Please copy out the entries below exactly, beginning with the line that contains "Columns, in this" and ending with the line that contains "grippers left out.", and include nothing outside that span.

[Stored data entries]
BEGIN
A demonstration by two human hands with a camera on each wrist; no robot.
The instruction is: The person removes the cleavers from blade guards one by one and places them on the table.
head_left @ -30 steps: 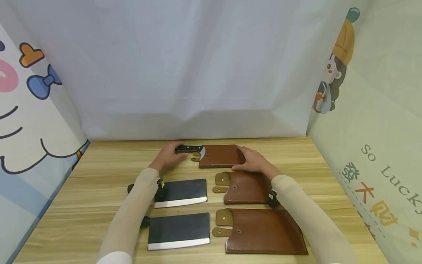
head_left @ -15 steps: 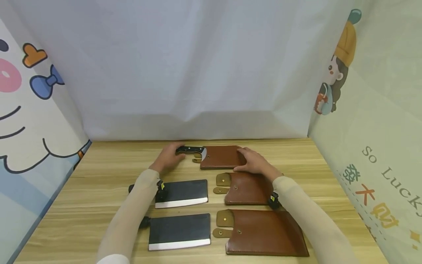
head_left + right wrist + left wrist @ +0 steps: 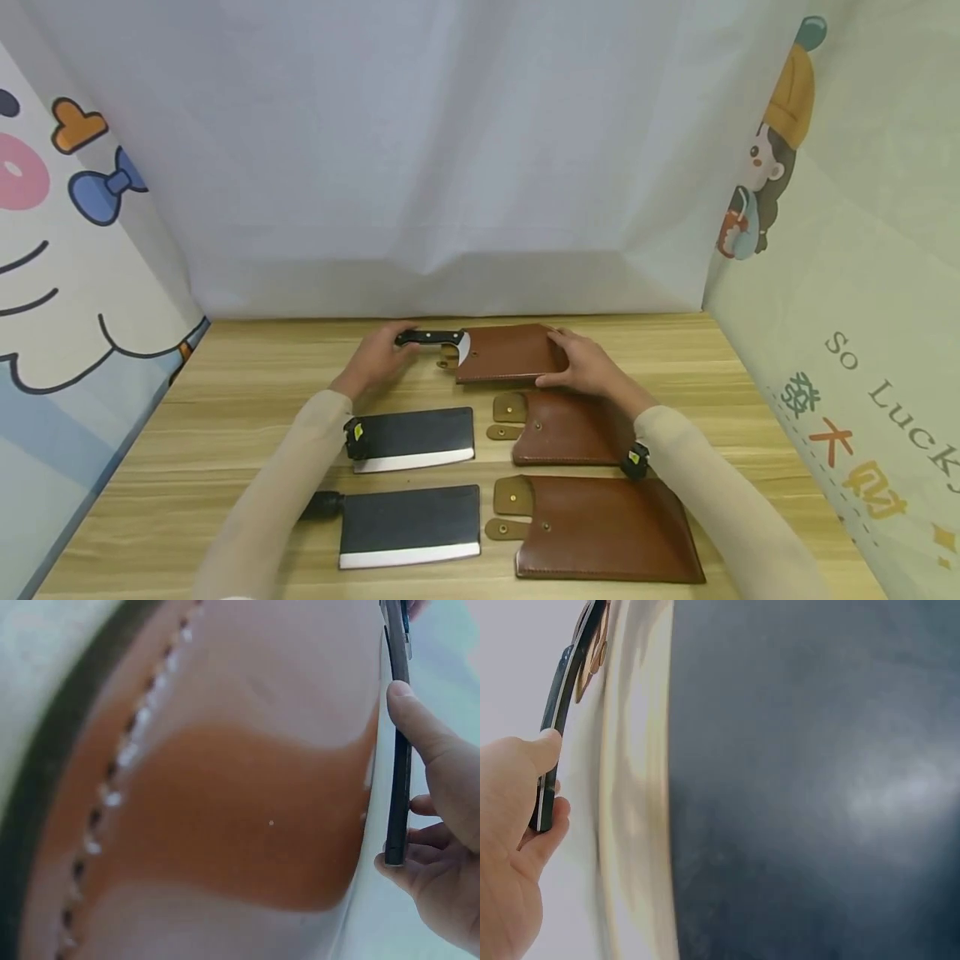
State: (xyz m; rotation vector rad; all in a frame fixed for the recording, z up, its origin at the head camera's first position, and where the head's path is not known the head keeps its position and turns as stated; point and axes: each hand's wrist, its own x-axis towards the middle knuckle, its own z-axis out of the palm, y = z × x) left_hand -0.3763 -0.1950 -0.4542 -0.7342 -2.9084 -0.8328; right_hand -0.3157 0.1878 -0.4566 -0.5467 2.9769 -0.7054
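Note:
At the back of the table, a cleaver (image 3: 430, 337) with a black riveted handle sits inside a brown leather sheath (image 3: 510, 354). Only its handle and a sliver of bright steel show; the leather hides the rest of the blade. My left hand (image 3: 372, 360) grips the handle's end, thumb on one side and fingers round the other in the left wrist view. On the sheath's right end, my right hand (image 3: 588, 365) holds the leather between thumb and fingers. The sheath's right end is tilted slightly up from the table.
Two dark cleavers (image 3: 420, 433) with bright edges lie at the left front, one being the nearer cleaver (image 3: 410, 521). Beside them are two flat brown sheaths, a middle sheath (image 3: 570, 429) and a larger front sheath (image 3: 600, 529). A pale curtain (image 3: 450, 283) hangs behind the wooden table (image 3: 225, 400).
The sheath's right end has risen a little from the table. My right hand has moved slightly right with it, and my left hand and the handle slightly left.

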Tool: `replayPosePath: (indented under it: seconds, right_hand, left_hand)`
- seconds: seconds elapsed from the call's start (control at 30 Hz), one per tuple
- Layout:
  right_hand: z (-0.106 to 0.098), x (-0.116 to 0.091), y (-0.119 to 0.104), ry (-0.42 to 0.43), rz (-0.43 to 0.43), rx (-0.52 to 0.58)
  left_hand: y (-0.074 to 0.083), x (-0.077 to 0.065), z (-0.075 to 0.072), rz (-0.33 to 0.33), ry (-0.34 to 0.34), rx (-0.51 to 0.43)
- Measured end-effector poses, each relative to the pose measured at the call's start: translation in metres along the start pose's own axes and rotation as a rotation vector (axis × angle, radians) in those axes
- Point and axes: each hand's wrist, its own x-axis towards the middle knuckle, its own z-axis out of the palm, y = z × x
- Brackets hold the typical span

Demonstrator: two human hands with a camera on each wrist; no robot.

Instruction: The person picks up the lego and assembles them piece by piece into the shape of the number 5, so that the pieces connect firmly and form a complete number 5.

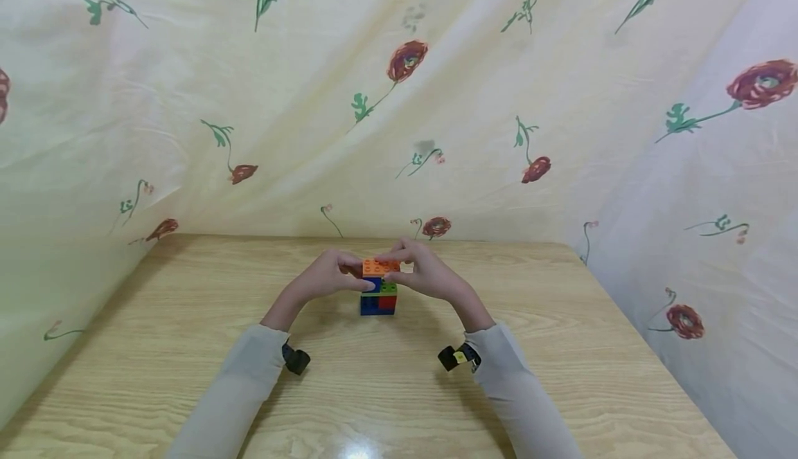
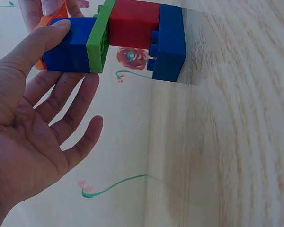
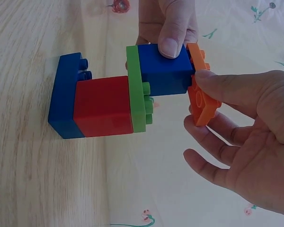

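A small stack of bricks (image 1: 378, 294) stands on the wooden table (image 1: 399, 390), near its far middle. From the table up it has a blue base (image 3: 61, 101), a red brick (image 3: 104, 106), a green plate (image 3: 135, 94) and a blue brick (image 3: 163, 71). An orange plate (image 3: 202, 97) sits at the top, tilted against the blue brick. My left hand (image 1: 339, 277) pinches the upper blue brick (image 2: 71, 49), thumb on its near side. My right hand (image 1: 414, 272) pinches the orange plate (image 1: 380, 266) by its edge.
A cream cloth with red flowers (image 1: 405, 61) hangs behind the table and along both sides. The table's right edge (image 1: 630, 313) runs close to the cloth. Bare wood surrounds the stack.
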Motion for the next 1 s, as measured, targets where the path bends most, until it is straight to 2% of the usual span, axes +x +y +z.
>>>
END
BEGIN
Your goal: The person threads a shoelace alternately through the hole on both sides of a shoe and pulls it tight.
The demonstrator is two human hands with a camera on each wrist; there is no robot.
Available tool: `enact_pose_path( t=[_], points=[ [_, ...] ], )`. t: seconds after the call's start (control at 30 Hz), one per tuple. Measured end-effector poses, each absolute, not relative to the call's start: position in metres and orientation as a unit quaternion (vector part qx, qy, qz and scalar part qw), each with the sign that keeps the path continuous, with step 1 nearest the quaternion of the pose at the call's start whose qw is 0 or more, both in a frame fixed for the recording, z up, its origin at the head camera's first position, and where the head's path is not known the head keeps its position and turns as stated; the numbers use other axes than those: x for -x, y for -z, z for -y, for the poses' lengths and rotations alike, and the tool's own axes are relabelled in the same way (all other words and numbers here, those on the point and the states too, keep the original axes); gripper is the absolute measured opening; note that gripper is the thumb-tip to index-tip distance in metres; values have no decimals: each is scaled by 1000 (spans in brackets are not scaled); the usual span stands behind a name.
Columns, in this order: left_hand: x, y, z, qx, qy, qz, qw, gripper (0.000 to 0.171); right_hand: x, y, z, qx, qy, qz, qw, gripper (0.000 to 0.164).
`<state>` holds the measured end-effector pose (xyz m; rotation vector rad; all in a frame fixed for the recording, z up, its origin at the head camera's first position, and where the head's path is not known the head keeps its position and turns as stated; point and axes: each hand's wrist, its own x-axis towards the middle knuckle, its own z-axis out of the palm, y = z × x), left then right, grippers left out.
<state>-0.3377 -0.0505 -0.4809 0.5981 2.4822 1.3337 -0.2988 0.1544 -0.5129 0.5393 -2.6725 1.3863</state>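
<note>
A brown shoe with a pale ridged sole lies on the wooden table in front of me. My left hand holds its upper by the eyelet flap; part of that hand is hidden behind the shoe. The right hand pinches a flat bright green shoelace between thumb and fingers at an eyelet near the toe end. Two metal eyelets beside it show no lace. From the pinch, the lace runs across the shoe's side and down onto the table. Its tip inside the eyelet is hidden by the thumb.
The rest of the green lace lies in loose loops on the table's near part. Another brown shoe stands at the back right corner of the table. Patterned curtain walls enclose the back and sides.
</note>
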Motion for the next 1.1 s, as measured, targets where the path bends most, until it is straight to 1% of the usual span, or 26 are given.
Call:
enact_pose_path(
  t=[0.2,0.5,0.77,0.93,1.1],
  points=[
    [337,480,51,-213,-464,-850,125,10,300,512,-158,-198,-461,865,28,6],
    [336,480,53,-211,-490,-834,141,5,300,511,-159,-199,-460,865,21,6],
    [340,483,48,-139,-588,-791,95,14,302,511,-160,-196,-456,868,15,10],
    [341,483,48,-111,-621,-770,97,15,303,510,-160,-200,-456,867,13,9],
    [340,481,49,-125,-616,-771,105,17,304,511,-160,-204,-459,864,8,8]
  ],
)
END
Exercise solution:
Columns, in this order: left_hand: x, y, z, qx, qy, qz, qw, gripper (0.000 to 0.171); right_hand: x, y, z, qx, qy, qz, qw, gripper (0.000 to 0.164).
`<state>` holds the measured end-effector pose (xyz m; rotation vector rad; all in a frame fixed for the recording, z up, its origin at the head camera's first position, and where the head's path is not known the head keeps its position and turns as stated; point and axes: each hand's wrist, its own x-axis towards the middle knuckle, its own z-axis out of the palm, y = z × x), left then right, grippers left out.

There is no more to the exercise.